TASK ▸ In duplicating the lines below, keep every word unchanged and drop the pictures.

DATA EXTRACT ▸
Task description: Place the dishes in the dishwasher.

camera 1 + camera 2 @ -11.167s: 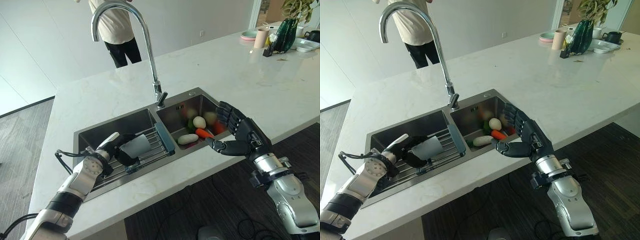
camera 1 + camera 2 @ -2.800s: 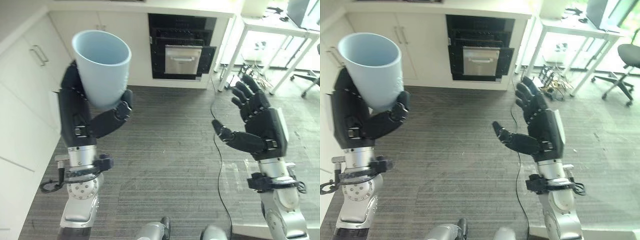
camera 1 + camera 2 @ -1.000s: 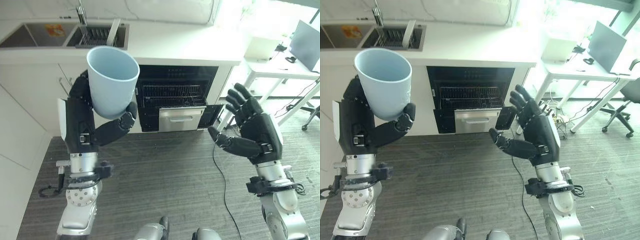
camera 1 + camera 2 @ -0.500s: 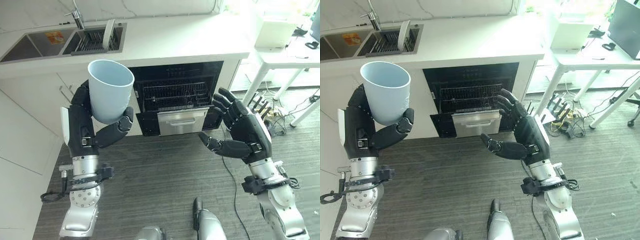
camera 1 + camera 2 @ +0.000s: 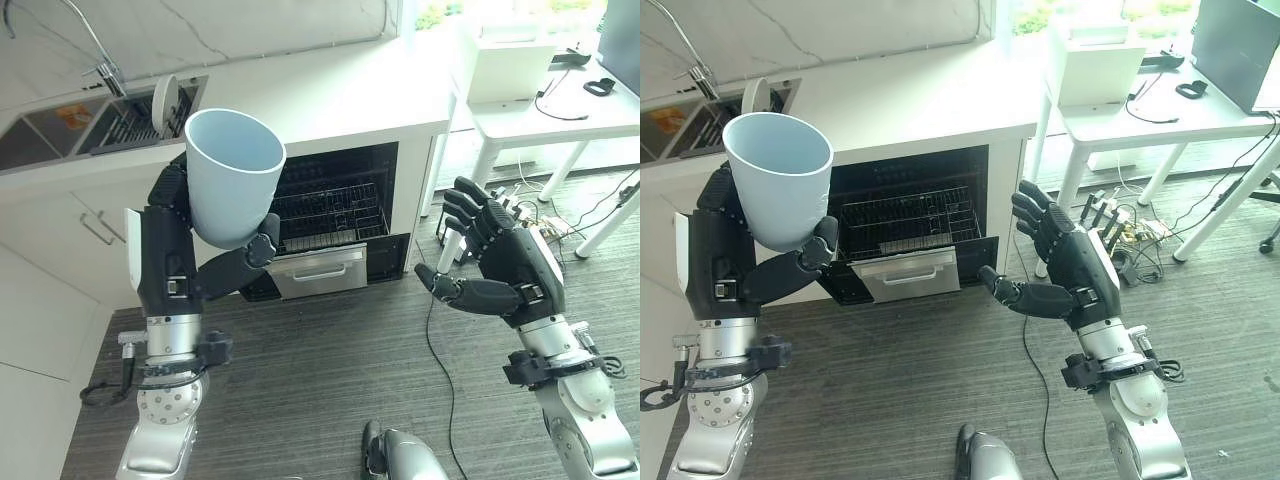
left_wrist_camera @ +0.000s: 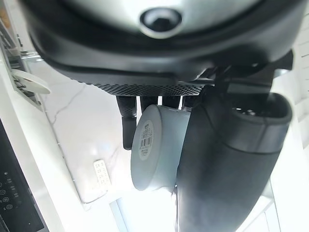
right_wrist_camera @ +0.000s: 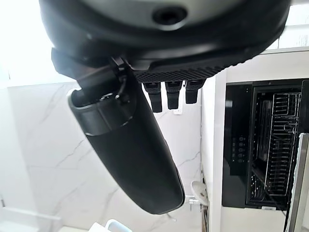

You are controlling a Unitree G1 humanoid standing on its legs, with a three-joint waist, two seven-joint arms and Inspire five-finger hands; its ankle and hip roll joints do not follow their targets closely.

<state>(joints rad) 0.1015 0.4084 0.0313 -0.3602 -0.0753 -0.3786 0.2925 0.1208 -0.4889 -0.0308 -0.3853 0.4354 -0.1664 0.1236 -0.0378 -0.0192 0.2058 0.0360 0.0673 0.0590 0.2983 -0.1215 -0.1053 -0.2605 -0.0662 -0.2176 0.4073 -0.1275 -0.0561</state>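
— Cup (image 5: pixel 233 177) status?
— Upright, my left hand (image 5: pixel 170 250) curled round it, short of the dishwasher (image 5: pixel 325 215). Right hand (image 5: pixel 505 270) splayed, empty.
— Advice?
— Step closer, invert it over the rack (image 5: pixel 908 222).

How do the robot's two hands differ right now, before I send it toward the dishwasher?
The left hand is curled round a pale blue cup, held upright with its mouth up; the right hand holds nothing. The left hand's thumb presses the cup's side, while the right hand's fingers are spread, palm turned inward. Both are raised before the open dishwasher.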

WRITTEN ANSWER ▸
Task description: Place the dishes in the dishwasher.

camera 1 + camera 2 @ -11.167s: 
camera 1 + camera 2 @ -2.800s: 
camera 1 + camera 2 @ -1.000s: 
camera 1 + camera 2 @ -0.500s: 
camera 1 + camera 2 @ +0.000s: 
left_wrist_camera @ +0.000s: 
right_wrist_camera @ +0.000s: 

You are controlling a Unitree G1 humanoid standing on its legs, with a three-joint waist, two seven-joint arms and Inspire five-finger hands; its ankle and hip roll joints do not follow their targets closely.

<state>(joints rad) 0.1015 0.4084 0.0313 -0.3602 -0.0753 -0.3786 0.2925 0.1208 -0.4889 -0.0308 -0.3853 0.4354 -0.1664 0.1236 -0.0378 -0.0192 0.2058 0.0360 0.0673 0.0590 0.2983 -0.1215 -0.1053 -0.2605 -0.0662 -0.2176 0.4073 -0.1275 -0.0561</state>
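— Cup (image 5: pixel 233 177) status?
— Upright, my left hand (image 5: pixel 170 250) curled round it, short of the dishwasher (image 5: pixel 325 215). Right hand (image 5: pixel 505 270) splayed, empty.
— Advice?
— Step closer, invert it over the rack (image 5: pixel 908 222).

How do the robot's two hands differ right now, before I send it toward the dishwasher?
The left hand is curled round a pale blue cup, held upright with its mouth up; the right hand holds nothing. The left hand's thumb presses the cup's side, while the right hand's fingers are spread, palm turned inward. Both are raised before the open dishwasher.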

This exercise is now finished, and nothing remains to add.